Kata qarar (قرار) berarti tetap, stabil. Yaum an-nahr (يوم النحر) disebut juga yaum al-qarr (يوم القرّ) karena berarti hari ketika menetap di Mina.[7] Sedangkan dar al-qarar (دار القرار) berarti negeri yang kekal (Qs. al-Mukmin [40] : 39).
Makna kekal juga ditemukan pada kata hayy (حيّّ). Kata ini pada mulanya berarti hidup. Dari kata itu dapat juga dibentuk kata tahiyyah (تحيّة) yang berarti keselamatan, kehidupan sebenarnya, kekekalan, kekuasaan.[8] Huwa al-hayy (هو الحيّّ) berarti Dialah yang Hidup Kekal (Qs. al-Mukmin [40] : 65).
Kata washib (واصب) berarti langgeng, tetap. Mafazah washibah berarti jarak yang sangat jauh.[9] Ini menunjukkan bahwa sesuatu itu mempunyai masa yang sangat lama.
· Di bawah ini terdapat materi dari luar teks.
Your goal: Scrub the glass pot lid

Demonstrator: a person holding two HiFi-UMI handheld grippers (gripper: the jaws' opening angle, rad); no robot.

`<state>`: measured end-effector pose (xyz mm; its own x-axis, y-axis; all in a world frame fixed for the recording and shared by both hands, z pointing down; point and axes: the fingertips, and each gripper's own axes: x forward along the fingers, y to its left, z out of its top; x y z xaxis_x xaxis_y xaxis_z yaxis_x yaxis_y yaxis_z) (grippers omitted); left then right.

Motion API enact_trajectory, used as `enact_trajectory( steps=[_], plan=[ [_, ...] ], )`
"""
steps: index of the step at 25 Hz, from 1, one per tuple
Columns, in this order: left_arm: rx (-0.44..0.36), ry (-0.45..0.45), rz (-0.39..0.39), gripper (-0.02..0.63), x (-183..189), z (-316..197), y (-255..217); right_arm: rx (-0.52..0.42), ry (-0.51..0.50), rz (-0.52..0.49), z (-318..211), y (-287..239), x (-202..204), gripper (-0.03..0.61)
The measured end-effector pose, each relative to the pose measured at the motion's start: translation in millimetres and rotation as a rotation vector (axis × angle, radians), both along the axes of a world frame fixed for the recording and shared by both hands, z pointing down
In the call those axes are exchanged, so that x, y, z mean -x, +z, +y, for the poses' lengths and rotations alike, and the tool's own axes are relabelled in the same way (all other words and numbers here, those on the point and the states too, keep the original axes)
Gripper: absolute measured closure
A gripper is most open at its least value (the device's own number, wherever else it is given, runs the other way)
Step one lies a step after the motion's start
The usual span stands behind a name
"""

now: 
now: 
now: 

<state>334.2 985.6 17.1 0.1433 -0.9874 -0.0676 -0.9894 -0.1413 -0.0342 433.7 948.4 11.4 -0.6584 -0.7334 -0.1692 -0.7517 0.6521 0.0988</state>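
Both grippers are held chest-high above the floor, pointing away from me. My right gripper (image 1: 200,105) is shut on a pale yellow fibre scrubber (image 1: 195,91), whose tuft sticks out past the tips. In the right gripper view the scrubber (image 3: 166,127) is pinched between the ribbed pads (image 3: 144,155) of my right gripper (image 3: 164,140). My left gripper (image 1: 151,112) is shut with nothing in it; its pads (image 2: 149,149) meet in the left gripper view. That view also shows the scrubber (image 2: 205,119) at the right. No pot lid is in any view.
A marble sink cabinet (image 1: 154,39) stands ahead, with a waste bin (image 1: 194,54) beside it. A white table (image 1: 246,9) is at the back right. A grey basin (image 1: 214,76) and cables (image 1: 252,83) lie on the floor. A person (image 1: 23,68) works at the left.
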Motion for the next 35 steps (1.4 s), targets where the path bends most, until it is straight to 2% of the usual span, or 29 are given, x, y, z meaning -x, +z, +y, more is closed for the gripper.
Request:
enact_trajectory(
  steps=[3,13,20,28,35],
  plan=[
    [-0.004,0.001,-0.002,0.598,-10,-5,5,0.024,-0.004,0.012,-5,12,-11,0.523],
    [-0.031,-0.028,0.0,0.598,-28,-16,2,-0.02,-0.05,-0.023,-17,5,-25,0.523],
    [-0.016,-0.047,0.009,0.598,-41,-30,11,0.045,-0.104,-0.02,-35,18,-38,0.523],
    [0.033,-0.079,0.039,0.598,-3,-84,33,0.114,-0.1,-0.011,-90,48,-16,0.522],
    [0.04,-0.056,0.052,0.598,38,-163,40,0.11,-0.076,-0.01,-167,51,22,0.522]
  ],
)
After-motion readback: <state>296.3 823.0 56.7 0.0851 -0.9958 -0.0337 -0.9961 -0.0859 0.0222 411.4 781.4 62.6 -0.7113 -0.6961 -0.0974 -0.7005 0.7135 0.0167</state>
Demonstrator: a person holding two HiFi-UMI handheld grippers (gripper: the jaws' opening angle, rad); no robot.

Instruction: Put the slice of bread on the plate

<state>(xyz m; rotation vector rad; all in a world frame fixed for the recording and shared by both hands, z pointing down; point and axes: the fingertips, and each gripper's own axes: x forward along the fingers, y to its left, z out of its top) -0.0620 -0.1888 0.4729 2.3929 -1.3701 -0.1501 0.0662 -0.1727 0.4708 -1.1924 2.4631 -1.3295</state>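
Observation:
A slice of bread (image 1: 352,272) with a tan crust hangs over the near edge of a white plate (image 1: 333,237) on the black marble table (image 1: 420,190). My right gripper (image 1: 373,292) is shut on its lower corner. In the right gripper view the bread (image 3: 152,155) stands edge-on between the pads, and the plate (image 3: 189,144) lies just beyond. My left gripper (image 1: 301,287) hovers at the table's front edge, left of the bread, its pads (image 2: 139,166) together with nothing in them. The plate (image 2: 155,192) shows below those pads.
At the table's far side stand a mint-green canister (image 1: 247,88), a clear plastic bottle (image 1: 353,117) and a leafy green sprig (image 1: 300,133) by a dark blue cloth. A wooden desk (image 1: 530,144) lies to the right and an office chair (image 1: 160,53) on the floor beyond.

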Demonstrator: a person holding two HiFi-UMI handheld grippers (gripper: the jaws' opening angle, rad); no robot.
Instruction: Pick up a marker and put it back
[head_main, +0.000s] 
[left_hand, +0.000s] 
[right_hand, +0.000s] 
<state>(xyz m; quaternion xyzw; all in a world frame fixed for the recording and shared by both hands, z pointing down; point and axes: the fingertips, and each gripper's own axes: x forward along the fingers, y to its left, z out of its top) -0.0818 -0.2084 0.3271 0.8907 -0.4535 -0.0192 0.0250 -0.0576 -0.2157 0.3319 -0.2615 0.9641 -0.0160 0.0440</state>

Selanjutnya adzab washib berarti siksaan yang kekal (Qs. ash-Shaffat [37] : 9), sedangkan ad-din al-washib berarti ketaatan yang selama-lamanya (Qs. an-Nahl [16] : 52).
Kata abada (ابدا) berarti suatu masa, langgeng, permulaan yang azali. Kata ini identik dengan washib yang berarti kekal, selama-lamanya. Kata ta’bid memiliki arti takhlid, yakni pengekalan atau pengabadian.[10] 
Sedangkan makna kekal yang lain juga dapat dijumpai pada kata gharam (غرام). Kata ini terambil dari kata (غرم) yang berarti utang. Orang yang memiliki utang disebut gharim (غارم). Selanjutnya kata gharam ini berarti keburukan yang kekal, kerusakan, adzab.[11] Kata gharam ini sendiri secara mandiri telah memiliki arti sebagai kebinasaan yang kekal (Qs. al-Furqan [25] : 65).
Dari seluruh makna kekal yang diserap dari berbagai redaksi di atas, dapat dipahami bahwa pengertian kekal adalah suatu keadaan yang tetap, stabil, tidak berubah, tidak rusak, serta tidak ada habisnya atau selama-lamanya.
Namun apakah pengertian kekal dalam bahasa manusia ini telah sesuai dengan yang apa yang dimaksud oleh Allah selaku pemberi pesan, tampaknya perlu kajian lebih mendalam. Ukuran waktu bagi manusia jelaslah tidak sama dengan Tuhan, sebab Tuhan berada di luar dimensi ruang dan waktu.
2.      Relativitas Waktu
Manusia tidak dapat melepaskan diri dari waktu dan tempat. Mereka mengenal masa lalu, kini, dan masa depan. Pengenalan manusia tentang waktu berkaitan dengan pengalaman empiris dan lingkungan. Kesadaran tentang waktu berhubungan dengan bulan dan matahari, baik dari segi perjalanannya (malam saat terbenam dan siang saat terbitnya) maupun kenyataan bahwa sehari sama dengan sekali terbit sampai terbenamnya matahari, atau sejak tengah malam hingga tengah malam berikutnya.[12]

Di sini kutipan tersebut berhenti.